After what seemed like only a few minutes of running, Higgins began to
see strange patterns on the dunes; shifting figures of shadow that made the
sand seem almost alive. He knew immediately what it was: the headlights of the
approaching enemy convoy.

Armitraj
turned and dropped to one knee, firing another grenade. Then,
spread-eagled on the sand, he extended the bipod legs of the machine gun and
gripped the trigger before the explosive round finished its journey, detonating
harmlessly forty meters from the foremost troop carrier.

Kismet, at the front of the litter, stopped abruptly.

“Sir, we should keep moving.
Armitraj
will
buy us some time.”

“So they can hunt us down one at a time?” He lowered his end of the
makeshift stretcher to the sand. “I don’t think so. We’ll make our stand here.”

Neither man noticed
Mutabe
, still meandering
forward in the grip of a narcotic fugue, but it would have changed nothing;
Kismet and the
Gurkhas
knew that their lives were now
measured in minutes, perhaps only seconds.

Sergeant
Armitraj
opened fire with the
machine gun, sweeping across the approaching headlights. It was impossible to
judge the strength of the advancing force, but there were two armored troop
carriers, side by side, leading the charge. Higgins suspected they were only
the tip of the spear.

The machine gun rounds seemed to have no effect, prompting the two
Gurkhas
to fire another volley of grenades.
Armitraj
selected a white phosphorus round, and both men
fired together, point blank at the vehicles. This time there was no delay.

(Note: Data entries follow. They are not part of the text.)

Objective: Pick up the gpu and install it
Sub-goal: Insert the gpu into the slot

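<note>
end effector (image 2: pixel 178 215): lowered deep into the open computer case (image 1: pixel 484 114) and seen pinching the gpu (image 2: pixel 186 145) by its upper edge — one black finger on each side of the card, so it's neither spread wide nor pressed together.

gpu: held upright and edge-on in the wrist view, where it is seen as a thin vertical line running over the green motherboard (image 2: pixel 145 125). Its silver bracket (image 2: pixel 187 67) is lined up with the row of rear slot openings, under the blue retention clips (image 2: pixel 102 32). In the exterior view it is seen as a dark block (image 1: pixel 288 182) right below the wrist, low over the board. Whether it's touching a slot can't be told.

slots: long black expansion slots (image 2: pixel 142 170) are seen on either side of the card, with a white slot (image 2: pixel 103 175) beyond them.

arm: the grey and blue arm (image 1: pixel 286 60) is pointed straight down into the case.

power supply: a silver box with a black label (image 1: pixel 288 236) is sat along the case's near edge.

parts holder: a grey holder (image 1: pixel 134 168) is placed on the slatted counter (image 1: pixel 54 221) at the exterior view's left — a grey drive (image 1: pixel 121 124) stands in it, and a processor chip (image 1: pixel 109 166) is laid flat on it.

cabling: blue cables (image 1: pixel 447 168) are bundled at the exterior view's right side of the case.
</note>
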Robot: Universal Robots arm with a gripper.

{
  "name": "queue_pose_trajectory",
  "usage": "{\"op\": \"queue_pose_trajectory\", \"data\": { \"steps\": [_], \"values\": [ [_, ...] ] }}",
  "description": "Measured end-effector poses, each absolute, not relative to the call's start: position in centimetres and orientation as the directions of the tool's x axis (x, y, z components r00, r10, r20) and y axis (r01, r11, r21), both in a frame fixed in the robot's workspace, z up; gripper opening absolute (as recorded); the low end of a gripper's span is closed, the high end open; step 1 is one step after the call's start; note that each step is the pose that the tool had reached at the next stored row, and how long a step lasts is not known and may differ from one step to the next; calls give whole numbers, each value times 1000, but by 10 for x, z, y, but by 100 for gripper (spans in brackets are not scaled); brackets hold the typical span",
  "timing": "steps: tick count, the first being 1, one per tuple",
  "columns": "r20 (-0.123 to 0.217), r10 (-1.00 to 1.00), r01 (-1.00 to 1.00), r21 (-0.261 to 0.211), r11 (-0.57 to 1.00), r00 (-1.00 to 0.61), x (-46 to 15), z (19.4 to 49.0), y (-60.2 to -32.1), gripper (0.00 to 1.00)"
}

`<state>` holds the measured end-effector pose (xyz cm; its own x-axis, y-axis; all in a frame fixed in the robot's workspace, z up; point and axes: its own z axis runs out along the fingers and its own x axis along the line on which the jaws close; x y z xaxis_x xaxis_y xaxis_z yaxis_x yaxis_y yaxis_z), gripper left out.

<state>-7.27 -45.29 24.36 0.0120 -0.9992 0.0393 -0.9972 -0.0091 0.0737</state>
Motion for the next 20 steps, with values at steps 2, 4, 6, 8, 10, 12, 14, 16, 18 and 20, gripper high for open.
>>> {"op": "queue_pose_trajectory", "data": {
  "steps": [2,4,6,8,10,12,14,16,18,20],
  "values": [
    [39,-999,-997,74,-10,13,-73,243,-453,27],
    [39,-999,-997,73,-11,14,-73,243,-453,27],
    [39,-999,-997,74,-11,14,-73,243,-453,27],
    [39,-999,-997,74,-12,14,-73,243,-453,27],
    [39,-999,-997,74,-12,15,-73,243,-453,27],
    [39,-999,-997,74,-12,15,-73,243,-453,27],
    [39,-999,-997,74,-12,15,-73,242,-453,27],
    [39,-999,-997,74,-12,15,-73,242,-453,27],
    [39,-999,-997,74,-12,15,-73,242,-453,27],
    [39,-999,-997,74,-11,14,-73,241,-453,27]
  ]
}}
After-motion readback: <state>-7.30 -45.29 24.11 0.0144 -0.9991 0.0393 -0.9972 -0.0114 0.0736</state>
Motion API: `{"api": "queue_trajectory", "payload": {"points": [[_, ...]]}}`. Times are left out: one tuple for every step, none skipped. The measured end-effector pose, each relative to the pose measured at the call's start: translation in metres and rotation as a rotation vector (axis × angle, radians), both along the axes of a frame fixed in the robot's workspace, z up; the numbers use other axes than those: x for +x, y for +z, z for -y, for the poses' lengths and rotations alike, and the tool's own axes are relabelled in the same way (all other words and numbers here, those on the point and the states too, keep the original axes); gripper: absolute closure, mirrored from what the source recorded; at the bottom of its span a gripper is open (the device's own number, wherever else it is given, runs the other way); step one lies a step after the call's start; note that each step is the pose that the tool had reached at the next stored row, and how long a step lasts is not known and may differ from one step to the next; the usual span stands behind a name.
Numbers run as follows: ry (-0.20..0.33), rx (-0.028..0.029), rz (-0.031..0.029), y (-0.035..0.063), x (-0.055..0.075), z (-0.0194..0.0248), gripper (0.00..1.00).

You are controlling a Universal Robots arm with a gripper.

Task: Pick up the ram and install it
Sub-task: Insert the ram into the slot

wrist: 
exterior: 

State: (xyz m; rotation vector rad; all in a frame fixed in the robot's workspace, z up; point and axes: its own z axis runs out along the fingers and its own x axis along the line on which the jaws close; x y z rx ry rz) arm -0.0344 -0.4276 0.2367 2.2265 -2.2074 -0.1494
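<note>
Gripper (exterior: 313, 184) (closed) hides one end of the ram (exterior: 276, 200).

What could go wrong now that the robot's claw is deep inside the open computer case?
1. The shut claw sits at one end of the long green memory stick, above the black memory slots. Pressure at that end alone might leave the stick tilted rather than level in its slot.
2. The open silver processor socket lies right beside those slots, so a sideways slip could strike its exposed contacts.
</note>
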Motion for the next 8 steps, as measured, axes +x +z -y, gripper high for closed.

Higgins’ round detonated on the hood of the
APC
on the left, decapitating the vehicle and lighting up the night.
The WP grenade from
Armitraj’s
launcher
hit directly behind the other vehicle, erupting in a blaze of solar intensity.
The surviving personnel carrier continued to advance, now only fifty meters
away, but the wreckage caused by the grenades hampered the rest of the column,
forcing the other vehicles to swing wide out into the desert. Higgins now
caught a glimpse of the size of the attack force: there were seven vehicles
altogether. Two of those were out of commission thanks to the grenades. Higgins
had killed one of the armored personnel carriers, but there remained three
more, at least a full platoon sized element. The white phosphorus grenade had
showered an old military Jeep with flaming metal, forcing the surviving
officers to abandon it to the flames, but there were two additional Land
Cruisers, each stuffed full of combatants in black berets, charging nimbly
around the wreckage toward their flanks.

Higgins quickly loaded another grenade, but the leading vehicle was
already too close. Kismet meanwhile, opened fire with his CAR15, showering the
driver of the
APC
with armor piercing rounds. The
hardened tungsten and steel bullets ripped through the armor, and began
ricocheting crazily inside the metal interior. The vehicle swerved and stalled.

Armitraj
once more unleashed a stream of lead from the machine gun. Every tenth
round was a tracer, zipping through the night like a red laser beam to mark the
path of destruction as he homed in on one of the flanking
APC’s
.
A second line of tracer fire appeared from the opposite direction however, as
the gunner in turret of the armored vehicle targeted his
DShK
12.7-millimeter machine gun on the
Gurkha
sergeant’s
location.
Armitraj
knew what was coming but his only
reaction as the incoming tracers walked across the sand toward him, was to
close his eyes.

A bullet struck the
Minimi
gun, shattering
its mechanism and exploding the unfired rounds in the feed tray. An instant
later, Sergeant
Taranjeet
Armitraj
erupted in a spray of red, his body shredded by an unrelenting torrent of enemy
fire and fragments of his own weapon.

Higgins knew without looking that
Armitraj
had fallen; he had marked the cessation of heavy automatic fire from his fellow
soldier’s location. He did not mourn for his brother, not even to the extent he
had felt grief at the earlier loss of Corporal Singh. The immediacy of the
current battle, and the certainty that at any moment, he too would feel the icy
hand of death on his shoulder, made such grief irrelevant. He emptied his
magazine at a Land Cruiser, shattering its windshield, and then rapidly loaded
another HE grenade into the launcher.

Not far away, Kismet was reloading his weapon, burning through
magazines rapidly, but making every shot count. The enemy convoy had ceased
advancing, their vehicles now a liability. The troops inside hastened from the
impossible-to-miss targets, spreading out and seeking cover. More than a dozen
had fallen, picked off by Kismet as they filed through the narrow doorways of
the
APCs
; God alone knew how many more would never
leave those vehicles, yet their numbers seemed undiminished.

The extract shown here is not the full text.